- **WHAT THIS TASK INVOLVES**:
Please repeat the listing exactly, starting at its first line and stopping after the line that contains "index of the".

- **COLLECTED DATA**:
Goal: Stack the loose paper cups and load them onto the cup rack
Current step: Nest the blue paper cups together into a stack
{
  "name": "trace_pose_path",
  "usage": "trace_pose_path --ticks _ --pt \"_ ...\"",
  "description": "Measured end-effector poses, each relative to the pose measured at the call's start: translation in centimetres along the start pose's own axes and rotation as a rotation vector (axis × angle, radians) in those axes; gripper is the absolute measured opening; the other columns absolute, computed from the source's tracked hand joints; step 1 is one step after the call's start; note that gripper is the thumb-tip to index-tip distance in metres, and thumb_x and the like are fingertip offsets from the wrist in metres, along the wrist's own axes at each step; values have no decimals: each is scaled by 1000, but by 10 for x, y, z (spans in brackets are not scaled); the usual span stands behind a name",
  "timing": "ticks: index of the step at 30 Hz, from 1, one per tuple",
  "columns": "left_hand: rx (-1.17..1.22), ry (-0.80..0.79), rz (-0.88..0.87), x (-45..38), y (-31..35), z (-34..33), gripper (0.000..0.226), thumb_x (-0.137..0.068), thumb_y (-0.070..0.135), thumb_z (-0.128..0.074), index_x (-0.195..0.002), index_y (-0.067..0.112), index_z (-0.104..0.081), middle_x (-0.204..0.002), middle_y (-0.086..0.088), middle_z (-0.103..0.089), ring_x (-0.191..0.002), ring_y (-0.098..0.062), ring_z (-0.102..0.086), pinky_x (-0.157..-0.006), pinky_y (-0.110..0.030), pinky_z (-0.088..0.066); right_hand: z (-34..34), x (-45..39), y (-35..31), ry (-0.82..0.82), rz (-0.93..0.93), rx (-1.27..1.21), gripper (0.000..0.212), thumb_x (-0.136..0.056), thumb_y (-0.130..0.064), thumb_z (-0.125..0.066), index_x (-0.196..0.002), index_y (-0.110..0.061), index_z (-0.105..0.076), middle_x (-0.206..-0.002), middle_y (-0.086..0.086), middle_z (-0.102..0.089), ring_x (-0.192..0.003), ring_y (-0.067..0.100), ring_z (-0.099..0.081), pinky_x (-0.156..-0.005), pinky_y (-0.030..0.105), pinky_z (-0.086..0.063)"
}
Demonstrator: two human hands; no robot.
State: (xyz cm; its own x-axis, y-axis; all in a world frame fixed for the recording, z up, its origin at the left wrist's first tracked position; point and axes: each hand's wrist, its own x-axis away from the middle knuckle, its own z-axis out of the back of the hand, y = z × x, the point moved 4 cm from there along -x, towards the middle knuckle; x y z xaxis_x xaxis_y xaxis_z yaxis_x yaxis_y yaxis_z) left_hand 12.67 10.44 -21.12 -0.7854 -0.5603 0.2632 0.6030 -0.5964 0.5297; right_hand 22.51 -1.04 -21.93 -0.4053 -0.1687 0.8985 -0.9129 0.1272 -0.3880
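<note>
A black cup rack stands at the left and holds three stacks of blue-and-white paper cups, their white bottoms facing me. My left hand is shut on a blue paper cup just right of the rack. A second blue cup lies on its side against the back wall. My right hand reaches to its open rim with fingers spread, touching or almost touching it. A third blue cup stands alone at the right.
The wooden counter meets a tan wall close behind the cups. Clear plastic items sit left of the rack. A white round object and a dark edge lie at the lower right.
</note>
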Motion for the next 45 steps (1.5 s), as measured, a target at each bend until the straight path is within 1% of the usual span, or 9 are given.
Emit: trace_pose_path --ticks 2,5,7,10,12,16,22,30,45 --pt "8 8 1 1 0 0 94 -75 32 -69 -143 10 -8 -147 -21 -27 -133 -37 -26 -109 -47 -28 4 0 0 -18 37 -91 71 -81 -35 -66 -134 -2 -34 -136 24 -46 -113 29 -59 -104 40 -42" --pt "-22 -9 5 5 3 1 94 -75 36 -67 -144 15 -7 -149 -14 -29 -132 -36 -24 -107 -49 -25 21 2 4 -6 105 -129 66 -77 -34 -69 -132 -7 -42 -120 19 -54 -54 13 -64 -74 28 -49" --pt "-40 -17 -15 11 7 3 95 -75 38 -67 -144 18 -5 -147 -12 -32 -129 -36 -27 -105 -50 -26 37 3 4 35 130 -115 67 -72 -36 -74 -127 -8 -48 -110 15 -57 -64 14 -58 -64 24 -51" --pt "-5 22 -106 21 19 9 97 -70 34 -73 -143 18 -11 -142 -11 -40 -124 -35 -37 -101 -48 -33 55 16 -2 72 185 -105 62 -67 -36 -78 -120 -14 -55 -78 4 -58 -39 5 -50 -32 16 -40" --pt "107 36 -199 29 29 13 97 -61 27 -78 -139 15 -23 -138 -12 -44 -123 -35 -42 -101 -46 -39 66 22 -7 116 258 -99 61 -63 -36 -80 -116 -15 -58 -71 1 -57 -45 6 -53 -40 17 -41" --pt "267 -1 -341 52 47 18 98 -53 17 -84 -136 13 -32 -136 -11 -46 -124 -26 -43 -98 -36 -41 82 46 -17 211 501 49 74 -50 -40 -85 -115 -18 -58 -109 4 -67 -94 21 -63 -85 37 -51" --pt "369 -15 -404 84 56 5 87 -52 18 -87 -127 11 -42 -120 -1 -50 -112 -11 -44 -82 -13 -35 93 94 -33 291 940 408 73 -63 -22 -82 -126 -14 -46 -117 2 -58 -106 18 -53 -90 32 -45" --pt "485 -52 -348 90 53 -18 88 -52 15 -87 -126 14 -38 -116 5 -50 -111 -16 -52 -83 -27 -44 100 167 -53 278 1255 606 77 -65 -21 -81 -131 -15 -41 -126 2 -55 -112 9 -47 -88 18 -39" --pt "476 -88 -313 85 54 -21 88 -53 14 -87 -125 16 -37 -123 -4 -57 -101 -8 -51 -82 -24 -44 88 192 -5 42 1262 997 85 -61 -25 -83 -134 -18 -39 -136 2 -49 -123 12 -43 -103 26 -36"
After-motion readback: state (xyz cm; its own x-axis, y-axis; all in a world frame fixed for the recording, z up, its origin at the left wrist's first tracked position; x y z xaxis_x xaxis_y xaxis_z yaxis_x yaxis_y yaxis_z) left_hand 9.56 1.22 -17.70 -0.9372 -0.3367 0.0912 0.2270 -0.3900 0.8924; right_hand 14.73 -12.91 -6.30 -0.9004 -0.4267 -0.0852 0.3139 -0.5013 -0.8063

- **YOUR SOLUTION**:
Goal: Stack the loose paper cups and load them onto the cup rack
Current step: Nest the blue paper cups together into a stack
{
  "name": "trace_pose_path",
  "usage": "trace_pose_path --ticks _ --pt \"_ ...\"",
  "description": "Measured end-effector poses, each relative to the pose measured at the call's start: translation in centimetres along the start pose's own axes and rotation as a rotation vector (axis × angle, radians) in those axes; gripper is the absolute measured opening; the other columns absolute, computed from the source's tracked hand joints; step 1 is one step after the call's start; note that gripper is the thumb-tip to index-tip distance in metres, and thumb_x and the like are fingertip offsets from the wrist in metres, along the wrist's own axes at each step; values have no decimals: each is scaled by 1000, but by 10 for x, y, z (spans in brackets are not scaled); the usual span stands behind a name",
  "timing": "ticks: index of the step at 30 Hz, from 1, one per tuple",

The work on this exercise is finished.